A revolta dos gregos contra as medidas de contenção de gastos para receber o empréstimo da salvação, imbuído num raciocínio frio e matemático, nos conduz a idéia da omissão de uma sociedade esclarecida, democrática que permitiu ao governo chegar a esta situação. Agora são surpreendidos, pois até 2 anos atrás a economia grega com uma dívida de pouco mais de 80% do PIB, na época, aparentava plena normalidade e de repente o desemprego atinge 16%. Preferir dar o calote como a maioria dos gregos querem, por culparem aos administradores públicos, não é o correto. Afinal a beleza da democracia é, também, a possibilidade da observância das ações governamentais, e de opinar. É uma oportunidade de nossa sociedade procurar informações e vigília.

Neste blog tenho falado da nossa dívida que cresce e até comparei com uma provável aproximação, no futuro, da situação americana. Não quis dizer que os EUA estão próximos de quebrar ou dar calote, mas que altas dívidas entram como um dos componentes para diminuir a competitividade, conseqüentemente na recuperação dos empregos perdidos. Por outro lado nos Estados Unidos as instituições são bem mais sérias. O Congresso funciona melhor, não é a gangorra brasileira que, quando um partido está no poder copula a maioria dos políticos. O Congresso Americano deu um exemplo recentemente não deixando o governo ampliar os limites da dívida, obrigando Obama a cortar gastos, como retirar militares de áreas de conflitos etc. Com certeza os americanos têm muitas chances de voltarem ao crescimento econômico de forma mais vigorosa.

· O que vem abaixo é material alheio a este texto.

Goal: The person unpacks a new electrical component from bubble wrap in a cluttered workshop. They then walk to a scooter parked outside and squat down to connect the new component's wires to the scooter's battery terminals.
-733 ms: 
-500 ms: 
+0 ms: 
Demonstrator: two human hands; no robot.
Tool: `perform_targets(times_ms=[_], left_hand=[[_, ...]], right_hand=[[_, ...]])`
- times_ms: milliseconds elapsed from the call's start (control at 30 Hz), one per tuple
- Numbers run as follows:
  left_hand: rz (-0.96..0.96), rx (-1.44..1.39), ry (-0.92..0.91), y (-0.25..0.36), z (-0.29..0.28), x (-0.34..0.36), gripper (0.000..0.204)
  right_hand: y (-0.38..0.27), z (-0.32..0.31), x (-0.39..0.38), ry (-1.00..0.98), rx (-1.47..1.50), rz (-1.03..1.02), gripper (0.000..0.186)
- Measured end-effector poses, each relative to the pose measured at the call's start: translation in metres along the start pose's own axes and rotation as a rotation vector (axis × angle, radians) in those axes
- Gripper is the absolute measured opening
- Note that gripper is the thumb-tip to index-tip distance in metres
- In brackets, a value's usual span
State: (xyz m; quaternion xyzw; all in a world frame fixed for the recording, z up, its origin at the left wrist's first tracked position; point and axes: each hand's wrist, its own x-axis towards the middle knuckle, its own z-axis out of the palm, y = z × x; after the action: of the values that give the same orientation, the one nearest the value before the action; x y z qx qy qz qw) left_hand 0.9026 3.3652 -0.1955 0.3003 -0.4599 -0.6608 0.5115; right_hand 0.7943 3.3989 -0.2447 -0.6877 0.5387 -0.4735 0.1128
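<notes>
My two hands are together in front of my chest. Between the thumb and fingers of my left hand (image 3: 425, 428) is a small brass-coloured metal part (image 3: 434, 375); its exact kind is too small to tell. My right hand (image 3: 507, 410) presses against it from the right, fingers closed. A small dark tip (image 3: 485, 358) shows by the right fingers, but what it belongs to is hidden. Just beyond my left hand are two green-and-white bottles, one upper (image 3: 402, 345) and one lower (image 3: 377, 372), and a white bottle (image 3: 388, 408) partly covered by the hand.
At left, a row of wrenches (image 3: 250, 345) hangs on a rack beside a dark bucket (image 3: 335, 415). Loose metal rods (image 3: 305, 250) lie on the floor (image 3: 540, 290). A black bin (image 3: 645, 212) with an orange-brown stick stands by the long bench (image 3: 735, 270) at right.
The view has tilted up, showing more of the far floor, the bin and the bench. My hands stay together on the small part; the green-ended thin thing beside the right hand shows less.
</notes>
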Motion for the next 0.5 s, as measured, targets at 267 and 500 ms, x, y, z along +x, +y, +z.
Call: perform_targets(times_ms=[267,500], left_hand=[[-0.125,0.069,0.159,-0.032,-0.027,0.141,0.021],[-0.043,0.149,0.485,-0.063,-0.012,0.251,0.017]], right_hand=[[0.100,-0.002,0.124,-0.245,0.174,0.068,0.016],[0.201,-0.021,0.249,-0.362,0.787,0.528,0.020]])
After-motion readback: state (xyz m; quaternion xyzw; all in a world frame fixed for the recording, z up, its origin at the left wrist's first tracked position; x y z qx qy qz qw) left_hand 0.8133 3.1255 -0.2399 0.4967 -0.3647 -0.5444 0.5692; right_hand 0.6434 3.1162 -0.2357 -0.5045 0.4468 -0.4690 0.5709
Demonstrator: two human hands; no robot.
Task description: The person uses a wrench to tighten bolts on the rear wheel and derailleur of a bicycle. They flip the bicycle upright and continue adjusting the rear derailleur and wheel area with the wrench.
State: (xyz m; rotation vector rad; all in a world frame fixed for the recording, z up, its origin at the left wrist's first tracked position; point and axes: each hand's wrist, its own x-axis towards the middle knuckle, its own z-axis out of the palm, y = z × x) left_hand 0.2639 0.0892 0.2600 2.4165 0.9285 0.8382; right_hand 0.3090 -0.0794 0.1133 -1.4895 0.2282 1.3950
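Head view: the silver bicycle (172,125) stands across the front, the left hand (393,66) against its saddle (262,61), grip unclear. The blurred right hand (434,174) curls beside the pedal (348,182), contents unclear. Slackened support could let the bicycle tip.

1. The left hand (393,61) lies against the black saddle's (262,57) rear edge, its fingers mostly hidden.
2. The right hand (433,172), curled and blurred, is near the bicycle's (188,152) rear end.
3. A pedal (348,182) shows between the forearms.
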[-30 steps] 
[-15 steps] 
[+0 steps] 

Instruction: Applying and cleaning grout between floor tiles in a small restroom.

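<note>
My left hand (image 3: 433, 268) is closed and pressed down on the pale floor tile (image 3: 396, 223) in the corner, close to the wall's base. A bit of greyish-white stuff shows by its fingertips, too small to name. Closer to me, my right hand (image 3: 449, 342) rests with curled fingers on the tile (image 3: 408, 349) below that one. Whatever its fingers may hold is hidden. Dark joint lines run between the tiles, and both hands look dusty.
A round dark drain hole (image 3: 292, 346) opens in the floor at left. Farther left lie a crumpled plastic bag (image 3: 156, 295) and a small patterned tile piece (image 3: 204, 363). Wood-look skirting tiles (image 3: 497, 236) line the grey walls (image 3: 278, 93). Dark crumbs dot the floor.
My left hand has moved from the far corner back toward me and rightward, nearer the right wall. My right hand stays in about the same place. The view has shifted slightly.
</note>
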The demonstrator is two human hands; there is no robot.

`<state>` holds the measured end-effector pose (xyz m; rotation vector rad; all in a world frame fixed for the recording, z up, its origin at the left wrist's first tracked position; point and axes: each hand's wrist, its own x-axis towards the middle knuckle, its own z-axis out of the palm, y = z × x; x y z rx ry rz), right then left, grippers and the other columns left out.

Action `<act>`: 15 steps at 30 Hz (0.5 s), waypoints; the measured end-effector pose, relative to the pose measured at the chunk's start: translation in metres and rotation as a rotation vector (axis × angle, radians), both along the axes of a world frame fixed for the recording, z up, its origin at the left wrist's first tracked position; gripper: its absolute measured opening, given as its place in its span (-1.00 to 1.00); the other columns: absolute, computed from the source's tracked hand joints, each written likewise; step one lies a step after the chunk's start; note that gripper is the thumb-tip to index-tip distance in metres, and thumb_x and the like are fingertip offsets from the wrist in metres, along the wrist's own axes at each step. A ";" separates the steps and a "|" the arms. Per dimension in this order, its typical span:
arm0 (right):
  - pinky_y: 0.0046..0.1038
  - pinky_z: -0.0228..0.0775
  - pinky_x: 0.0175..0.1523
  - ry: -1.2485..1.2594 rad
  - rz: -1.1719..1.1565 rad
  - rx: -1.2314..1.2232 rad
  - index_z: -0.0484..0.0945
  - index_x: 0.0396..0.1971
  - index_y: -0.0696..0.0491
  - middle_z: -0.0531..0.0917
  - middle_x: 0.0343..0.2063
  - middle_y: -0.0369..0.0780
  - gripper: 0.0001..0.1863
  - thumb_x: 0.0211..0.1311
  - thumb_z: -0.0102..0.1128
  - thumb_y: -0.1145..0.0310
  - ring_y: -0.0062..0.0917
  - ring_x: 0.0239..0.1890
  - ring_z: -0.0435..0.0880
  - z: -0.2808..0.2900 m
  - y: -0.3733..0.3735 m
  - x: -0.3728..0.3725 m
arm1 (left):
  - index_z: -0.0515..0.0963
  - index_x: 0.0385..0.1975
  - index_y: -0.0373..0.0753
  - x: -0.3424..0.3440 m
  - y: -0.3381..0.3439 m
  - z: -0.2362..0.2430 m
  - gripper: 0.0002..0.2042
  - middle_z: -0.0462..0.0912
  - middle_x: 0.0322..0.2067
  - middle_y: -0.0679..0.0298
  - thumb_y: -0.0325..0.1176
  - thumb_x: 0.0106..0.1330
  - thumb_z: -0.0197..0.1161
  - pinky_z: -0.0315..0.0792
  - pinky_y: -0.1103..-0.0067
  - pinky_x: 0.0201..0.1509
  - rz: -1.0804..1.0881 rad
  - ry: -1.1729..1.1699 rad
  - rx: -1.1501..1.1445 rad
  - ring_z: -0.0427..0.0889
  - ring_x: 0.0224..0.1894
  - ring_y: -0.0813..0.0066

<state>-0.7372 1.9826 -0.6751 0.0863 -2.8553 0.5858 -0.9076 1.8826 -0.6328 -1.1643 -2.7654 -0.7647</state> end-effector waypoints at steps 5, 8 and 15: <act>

Vivemos, então, uma bolha na economia? Não é fácil uma previsão, mas não acredito em bolha porque a nossa economia esteada em commodities que crescem de valor deverá ter muitos anos de crescimento mediano. Vivemos da sorte.
 
Desde o ano 2001 quando a China entrou na OMC (Organização Mundial de Comercio) os negócios com o Brasil se avolumaram, em decorrência do forte crescimento econômico daquele país que vem pressionando uma grande valorização nas commodities, e que o Brasil teve a benevolência da natureza de possuir a maior área agricultável do planeta e, de ter minérios, principalmente de ferro, de boa qualidade, isto é, o teor de ferro acima de 60%, portanto enquanto a China estiver com crescimento nessa desenvoltura não haverá risco de naufrágio da economia brasileira.

O problema é que um país da dimensão do Brasil não pode chegar ao estágio de Desenvolvimento Econômico apenas com commodities. Para se ter uma ideia a Grécia chegou a esse patamar com um per capita 2,8 vezes maior que o nosso. Isto significa que teríamos de produzir 2,8 vezes toda riqueza que produzimos atualmente para chegarmos ao status de riqueza grega.
 
O governo passado pouco fez para essa realidade atual melhorar, não se preocupou com outros seguimentos da economia como a industrialização que é uma das formas de crescimento permanente. Para isso teria que trabalhar em favor da competitividade do país. Aí foi o fracasso do Brasil, não do Lula, porque é o país que vive atualmente o drama da falta de competitividade. Faltaram ações para diminuir o custo Brasil. A Reforma Tributária ficou mais difícil com o gigantismo da maquina administrativa sem trazer soluções para a falta de médicos na saúde, de promotores e juízes para tornar uma justiça mais ágil, ou de melhorar a educação. Tudo isso agrava a competitividade do país. As decisões judiciais são demoradas e as empresas são penalizadas por isso. Falando em reforma tributária mesmo sem executá-la o governo passado poderia ter realizado, pelo menos, uma ordenação tributária. Vejamos o que isso representa. As empresas brasileiras tem um custo extra com consultorias especializadas para não caírem na armadilha tributária que nas suas complexidades tamanha existem, entre os próprios auditores, diferentes interpretações. Hoje se fala na desindustrialização do país que acontece por perda de competitividade.
 
Desconstruir o governo FHC não trouxe benefícios ao país, mas rendeu muito ao Lula e ao PT, era o que importava, daí a razão de tanta investida, no entanto ficaram sem agenda e governaram quase no improviso, as conseqüências começaram a chegar forçando Dilma à retomar as privatizações, imitar os erros, como eles dizem, de FHC.